Task prompt
Your answer must be the lines from the start of the records through the line with "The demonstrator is", exactly as written, without the pictures.

----

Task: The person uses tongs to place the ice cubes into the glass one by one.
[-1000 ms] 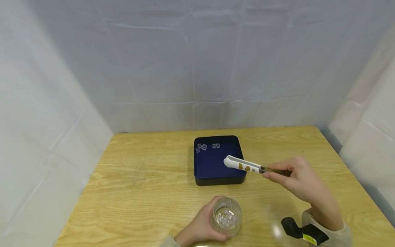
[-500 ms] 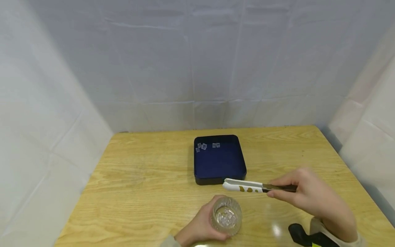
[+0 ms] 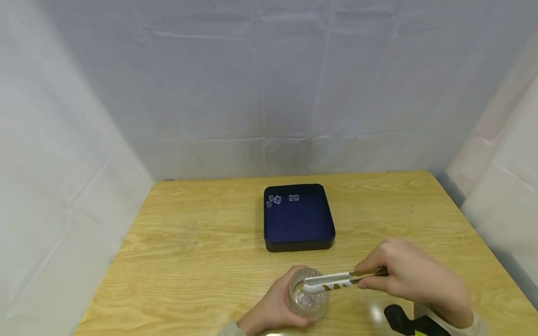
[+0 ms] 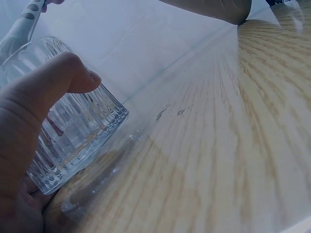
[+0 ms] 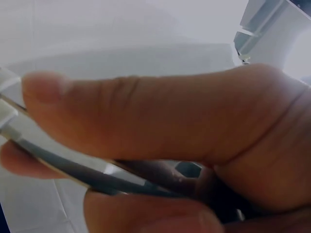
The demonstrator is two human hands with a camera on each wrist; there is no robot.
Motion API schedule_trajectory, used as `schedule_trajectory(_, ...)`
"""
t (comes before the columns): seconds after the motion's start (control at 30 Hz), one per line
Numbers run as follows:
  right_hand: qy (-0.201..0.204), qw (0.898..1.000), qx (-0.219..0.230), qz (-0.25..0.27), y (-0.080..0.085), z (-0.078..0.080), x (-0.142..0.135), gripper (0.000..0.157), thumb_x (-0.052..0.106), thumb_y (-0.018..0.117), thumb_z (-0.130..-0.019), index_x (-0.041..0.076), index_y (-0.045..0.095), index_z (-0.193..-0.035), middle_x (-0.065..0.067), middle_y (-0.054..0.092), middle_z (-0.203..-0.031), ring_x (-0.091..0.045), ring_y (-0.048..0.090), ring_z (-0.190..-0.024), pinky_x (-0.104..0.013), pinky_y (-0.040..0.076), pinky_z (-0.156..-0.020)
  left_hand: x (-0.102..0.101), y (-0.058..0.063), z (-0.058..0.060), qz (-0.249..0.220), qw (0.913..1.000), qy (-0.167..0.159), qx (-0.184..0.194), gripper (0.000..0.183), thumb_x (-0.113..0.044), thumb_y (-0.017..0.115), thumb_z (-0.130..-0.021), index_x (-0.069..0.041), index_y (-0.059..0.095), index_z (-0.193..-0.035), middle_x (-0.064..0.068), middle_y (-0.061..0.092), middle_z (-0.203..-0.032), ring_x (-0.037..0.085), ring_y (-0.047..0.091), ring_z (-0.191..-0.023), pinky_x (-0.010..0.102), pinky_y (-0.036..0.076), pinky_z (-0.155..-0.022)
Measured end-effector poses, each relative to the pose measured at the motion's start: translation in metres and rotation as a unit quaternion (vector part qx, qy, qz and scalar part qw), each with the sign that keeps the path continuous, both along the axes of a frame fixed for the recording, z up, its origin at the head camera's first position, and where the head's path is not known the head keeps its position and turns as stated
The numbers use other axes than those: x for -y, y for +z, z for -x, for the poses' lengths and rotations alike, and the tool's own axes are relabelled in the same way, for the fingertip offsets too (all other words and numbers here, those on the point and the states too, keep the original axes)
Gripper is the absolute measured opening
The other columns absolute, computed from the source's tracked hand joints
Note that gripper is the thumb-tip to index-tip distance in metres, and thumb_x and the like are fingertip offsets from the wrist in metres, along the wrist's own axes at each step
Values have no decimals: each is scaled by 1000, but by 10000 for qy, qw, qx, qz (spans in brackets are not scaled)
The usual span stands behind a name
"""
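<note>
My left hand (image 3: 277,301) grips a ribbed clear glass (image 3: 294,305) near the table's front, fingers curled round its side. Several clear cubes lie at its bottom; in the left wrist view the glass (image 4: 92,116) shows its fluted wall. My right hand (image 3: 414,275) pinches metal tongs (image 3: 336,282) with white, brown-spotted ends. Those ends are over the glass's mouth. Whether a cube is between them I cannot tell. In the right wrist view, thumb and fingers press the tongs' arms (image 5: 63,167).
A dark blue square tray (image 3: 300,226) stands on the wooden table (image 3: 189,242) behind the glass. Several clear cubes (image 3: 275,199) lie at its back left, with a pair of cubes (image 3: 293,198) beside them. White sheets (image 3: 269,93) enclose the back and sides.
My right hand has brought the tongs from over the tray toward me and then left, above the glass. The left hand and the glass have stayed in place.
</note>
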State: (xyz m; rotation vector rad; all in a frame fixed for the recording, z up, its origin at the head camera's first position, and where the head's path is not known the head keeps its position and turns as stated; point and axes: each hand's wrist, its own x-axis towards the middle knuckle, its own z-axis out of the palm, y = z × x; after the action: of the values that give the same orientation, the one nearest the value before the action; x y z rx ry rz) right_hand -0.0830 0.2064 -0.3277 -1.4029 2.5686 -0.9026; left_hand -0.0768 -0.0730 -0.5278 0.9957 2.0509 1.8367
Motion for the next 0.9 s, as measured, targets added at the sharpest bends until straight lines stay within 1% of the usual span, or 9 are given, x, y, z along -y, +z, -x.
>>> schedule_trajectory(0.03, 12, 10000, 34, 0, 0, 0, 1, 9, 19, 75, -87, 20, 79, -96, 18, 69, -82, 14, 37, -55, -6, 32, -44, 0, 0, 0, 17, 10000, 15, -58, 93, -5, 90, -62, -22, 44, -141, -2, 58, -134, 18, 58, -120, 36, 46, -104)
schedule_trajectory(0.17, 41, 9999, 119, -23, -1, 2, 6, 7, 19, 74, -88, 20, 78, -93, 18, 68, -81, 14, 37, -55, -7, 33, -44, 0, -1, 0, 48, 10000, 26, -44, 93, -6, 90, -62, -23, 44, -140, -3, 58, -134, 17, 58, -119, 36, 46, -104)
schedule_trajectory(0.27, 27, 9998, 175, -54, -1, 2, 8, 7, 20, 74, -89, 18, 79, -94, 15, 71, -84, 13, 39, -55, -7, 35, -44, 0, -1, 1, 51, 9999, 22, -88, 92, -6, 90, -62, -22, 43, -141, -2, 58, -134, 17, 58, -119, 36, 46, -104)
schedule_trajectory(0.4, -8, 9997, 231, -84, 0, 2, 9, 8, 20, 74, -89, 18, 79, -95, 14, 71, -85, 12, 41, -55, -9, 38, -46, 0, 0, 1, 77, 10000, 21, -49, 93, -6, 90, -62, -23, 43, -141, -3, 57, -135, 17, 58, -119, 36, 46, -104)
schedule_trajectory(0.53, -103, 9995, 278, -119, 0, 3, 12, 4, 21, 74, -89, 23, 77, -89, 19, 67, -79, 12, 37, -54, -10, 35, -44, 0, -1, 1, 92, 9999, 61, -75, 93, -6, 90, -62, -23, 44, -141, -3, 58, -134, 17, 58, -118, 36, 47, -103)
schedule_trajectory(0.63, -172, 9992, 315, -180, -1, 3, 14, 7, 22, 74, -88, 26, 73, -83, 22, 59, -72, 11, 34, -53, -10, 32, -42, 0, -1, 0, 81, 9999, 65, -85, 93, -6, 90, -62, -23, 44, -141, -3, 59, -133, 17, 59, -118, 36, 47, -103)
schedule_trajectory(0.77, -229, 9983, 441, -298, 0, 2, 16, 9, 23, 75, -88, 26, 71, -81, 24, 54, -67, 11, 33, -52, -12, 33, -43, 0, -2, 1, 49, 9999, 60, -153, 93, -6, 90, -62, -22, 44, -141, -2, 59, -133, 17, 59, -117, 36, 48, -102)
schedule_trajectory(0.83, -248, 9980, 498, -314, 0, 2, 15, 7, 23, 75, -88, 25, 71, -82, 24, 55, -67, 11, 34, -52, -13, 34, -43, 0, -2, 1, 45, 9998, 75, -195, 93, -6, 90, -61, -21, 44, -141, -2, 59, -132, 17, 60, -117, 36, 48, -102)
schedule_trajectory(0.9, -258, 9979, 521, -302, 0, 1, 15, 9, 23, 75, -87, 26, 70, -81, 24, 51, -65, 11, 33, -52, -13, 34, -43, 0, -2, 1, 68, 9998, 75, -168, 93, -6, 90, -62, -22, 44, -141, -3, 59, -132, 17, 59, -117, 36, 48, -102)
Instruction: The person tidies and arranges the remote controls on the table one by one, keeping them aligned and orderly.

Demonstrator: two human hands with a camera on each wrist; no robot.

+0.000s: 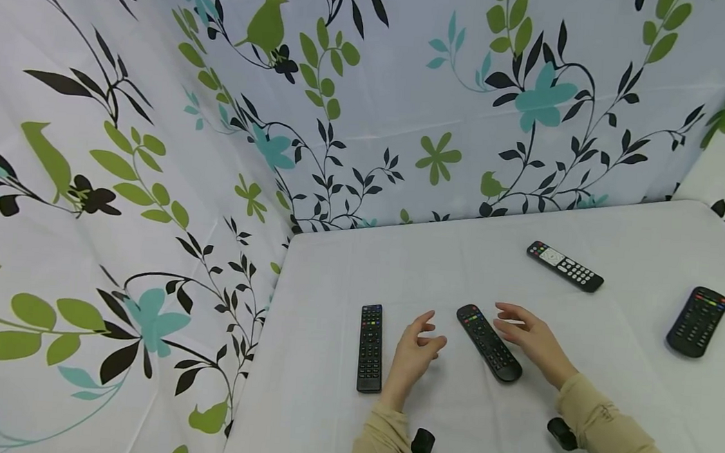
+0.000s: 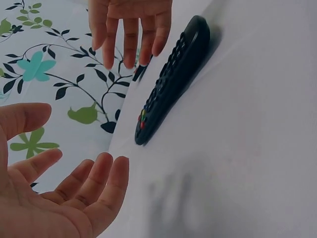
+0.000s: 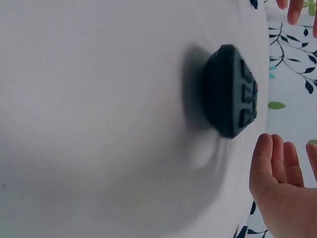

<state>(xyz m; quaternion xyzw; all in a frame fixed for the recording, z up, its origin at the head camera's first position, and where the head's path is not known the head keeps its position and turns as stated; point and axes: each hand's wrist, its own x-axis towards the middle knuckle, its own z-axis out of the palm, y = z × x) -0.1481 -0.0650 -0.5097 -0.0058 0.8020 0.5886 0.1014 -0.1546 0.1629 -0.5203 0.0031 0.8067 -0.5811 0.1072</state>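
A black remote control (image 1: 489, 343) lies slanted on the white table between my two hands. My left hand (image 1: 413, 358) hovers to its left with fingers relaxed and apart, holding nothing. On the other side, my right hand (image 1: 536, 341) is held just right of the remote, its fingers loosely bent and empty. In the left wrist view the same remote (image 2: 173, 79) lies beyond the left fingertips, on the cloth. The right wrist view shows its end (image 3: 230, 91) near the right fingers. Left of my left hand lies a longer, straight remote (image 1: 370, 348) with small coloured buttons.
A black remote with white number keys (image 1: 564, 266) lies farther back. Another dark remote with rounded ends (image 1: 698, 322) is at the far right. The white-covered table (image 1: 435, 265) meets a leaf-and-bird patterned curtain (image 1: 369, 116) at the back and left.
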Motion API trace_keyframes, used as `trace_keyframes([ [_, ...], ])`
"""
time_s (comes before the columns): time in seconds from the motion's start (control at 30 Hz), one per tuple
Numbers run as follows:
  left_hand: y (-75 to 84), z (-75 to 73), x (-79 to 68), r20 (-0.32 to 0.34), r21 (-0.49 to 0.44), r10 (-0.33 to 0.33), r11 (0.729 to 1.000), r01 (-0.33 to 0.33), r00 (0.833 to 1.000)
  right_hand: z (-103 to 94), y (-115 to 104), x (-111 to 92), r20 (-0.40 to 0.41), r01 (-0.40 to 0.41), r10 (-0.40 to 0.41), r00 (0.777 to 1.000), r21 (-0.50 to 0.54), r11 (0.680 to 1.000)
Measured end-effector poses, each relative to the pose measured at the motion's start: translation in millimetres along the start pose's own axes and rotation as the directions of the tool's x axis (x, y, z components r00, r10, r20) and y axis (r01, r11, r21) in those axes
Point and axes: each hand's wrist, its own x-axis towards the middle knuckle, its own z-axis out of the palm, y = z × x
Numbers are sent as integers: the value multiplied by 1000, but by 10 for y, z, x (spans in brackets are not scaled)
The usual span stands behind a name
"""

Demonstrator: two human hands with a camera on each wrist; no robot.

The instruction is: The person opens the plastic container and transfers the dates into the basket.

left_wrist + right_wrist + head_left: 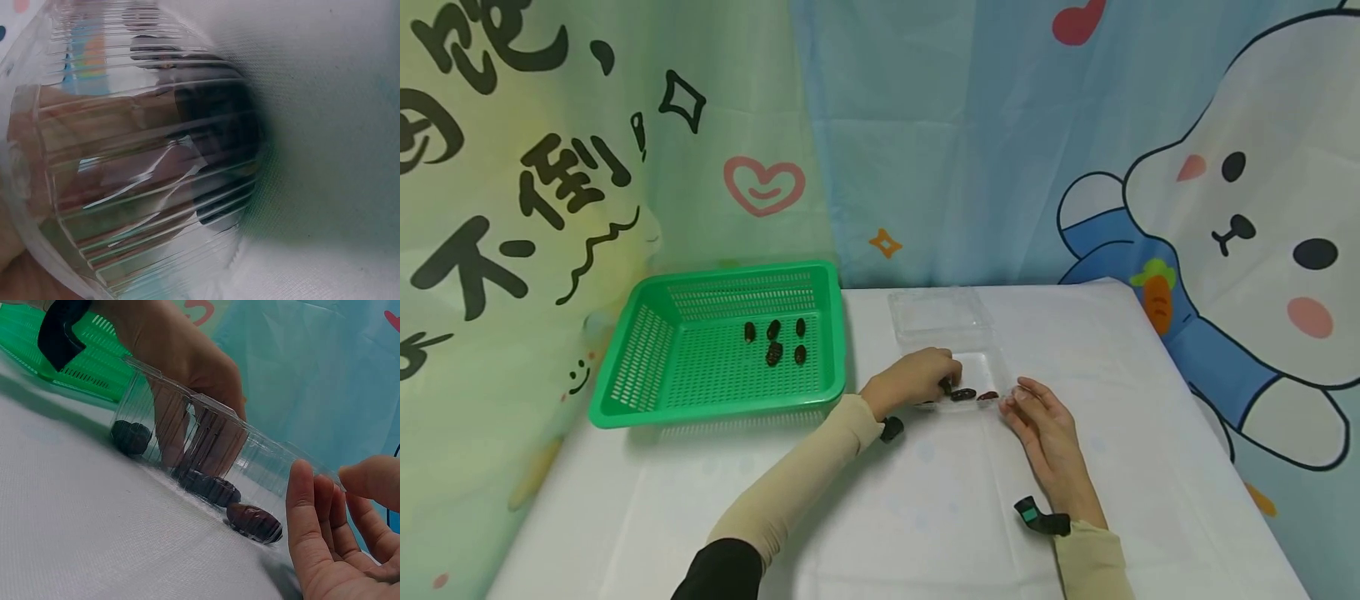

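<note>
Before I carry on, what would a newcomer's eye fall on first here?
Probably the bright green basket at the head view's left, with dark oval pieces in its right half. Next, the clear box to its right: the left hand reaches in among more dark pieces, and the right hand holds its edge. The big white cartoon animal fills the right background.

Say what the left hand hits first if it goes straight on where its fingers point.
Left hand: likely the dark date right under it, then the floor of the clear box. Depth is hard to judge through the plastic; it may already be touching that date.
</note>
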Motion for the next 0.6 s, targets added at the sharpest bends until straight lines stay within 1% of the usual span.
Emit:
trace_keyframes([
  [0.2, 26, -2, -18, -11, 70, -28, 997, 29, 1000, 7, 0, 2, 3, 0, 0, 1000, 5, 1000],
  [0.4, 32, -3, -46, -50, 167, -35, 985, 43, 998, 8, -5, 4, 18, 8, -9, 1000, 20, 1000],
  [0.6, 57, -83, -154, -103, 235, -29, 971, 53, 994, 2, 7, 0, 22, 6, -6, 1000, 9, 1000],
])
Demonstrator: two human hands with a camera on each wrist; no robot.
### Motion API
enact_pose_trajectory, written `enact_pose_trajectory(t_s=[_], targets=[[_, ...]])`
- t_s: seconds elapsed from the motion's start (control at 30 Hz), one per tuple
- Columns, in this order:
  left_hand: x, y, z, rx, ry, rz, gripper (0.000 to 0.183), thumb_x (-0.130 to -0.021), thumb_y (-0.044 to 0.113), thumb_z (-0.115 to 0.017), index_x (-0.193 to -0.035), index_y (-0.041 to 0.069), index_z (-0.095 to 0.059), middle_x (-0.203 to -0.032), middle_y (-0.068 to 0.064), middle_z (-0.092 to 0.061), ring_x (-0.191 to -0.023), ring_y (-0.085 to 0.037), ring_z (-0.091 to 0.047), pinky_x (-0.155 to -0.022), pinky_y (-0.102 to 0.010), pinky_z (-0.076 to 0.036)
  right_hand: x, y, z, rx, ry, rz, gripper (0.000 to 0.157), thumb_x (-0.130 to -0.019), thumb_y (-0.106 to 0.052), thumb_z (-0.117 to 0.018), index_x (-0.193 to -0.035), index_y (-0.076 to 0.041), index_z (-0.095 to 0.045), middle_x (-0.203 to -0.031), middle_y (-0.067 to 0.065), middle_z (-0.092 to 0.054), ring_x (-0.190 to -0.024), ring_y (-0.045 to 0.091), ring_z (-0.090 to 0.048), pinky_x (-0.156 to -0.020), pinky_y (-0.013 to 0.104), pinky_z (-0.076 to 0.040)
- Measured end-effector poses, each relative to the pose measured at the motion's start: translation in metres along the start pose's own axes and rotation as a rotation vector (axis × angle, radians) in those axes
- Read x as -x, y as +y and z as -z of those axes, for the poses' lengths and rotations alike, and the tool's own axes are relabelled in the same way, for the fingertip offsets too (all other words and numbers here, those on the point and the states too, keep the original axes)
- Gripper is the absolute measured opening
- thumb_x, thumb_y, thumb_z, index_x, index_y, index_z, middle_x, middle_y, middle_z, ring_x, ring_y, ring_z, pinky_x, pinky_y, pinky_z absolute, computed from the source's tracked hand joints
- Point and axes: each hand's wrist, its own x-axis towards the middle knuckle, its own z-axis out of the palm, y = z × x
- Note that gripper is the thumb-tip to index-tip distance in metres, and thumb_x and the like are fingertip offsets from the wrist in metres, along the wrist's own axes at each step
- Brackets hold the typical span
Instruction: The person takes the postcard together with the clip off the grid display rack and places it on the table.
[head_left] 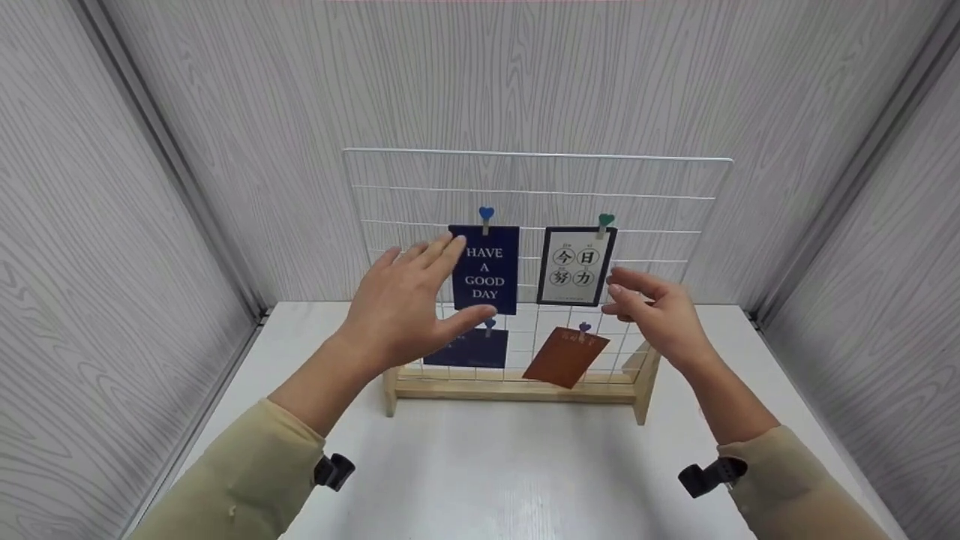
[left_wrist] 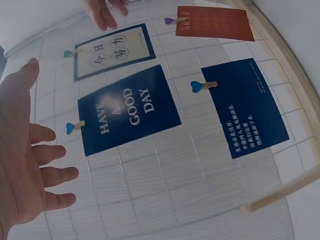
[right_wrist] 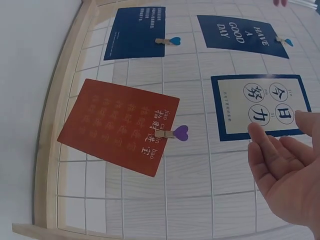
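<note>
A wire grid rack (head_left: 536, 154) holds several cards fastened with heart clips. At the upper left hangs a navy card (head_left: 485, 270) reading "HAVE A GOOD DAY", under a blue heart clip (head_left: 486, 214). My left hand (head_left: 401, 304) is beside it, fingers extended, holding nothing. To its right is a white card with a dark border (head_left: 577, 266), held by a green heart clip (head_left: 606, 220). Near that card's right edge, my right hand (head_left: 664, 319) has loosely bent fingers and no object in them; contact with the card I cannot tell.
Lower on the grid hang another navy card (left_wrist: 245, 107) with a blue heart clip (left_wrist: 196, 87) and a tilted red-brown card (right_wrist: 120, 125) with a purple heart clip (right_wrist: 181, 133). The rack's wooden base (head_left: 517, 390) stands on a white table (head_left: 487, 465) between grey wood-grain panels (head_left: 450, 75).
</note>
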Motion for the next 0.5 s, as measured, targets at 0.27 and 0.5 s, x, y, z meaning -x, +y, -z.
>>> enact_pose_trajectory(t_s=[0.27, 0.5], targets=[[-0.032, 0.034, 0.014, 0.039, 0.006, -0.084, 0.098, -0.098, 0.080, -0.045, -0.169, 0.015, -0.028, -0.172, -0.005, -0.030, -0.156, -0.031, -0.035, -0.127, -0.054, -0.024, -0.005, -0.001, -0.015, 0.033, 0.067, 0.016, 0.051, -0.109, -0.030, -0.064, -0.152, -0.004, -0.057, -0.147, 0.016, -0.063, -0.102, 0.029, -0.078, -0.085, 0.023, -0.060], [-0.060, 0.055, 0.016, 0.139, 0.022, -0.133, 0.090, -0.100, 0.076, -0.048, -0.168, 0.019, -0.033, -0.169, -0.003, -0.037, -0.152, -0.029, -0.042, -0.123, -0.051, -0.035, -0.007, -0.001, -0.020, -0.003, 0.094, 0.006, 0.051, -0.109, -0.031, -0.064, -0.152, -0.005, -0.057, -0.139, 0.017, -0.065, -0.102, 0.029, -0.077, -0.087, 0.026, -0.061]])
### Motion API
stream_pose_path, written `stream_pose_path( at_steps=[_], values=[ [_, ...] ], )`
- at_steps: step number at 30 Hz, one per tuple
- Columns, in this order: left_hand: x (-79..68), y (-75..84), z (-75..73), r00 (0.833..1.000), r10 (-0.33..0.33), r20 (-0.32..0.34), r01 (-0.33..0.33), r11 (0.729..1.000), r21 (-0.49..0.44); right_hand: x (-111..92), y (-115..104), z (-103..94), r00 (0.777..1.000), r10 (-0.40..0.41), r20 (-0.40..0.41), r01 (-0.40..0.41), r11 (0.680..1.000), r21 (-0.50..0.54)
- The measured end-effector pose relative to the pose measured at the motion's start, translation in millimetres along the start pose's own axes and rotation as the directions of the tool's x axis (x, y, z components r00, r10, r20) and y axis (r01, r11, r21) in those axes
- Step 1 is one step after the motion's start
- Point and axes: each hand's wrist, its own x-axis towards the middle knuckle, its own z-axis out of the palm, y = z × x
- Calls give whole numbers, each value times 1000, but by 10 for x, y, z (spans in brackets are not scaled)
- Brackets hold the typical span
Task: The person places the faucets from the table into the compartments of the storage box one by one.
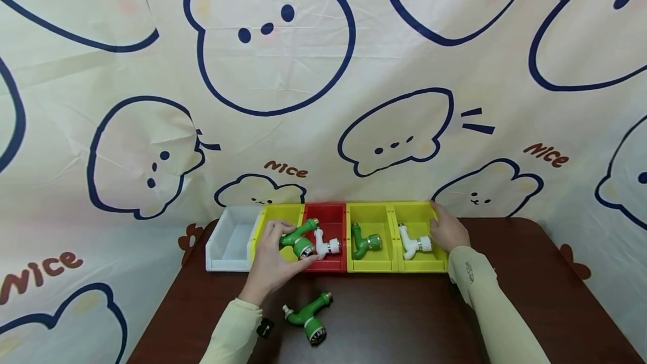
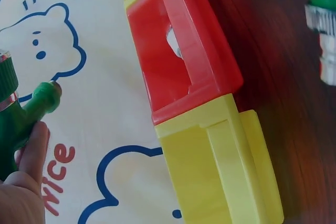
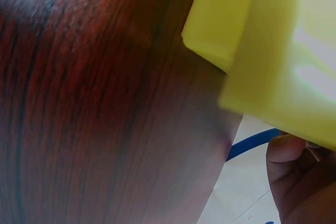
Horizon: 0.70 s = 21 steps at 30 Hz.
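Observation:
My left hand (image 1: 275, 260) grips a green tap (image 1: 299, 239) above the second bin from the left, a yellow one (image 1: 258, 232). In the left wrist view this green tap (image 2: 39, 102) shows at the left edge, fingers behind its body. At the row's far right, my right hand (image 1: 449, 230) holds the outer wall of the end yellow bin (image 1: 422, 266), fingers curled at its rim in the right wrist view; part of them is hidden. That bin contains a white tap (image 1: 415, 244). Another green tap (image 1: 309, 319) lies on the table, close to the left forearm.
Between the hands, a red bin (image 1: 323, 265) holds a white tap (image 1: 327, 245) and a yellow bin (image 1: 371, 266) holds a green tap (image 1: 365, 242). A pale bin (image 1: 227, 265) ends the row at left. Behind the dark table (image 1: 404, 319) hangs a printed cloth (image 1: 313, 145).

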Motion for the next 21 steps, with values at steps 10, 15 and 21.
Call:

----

Result of the task
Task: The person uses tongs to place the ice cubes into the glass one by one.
[-1000 ms] 
[-500 ms] 
[+0 ms] 
[+0 ms] 
[+0 ms] 
The demonstrator is two human hands with a camera on each wrist; there is no robot.

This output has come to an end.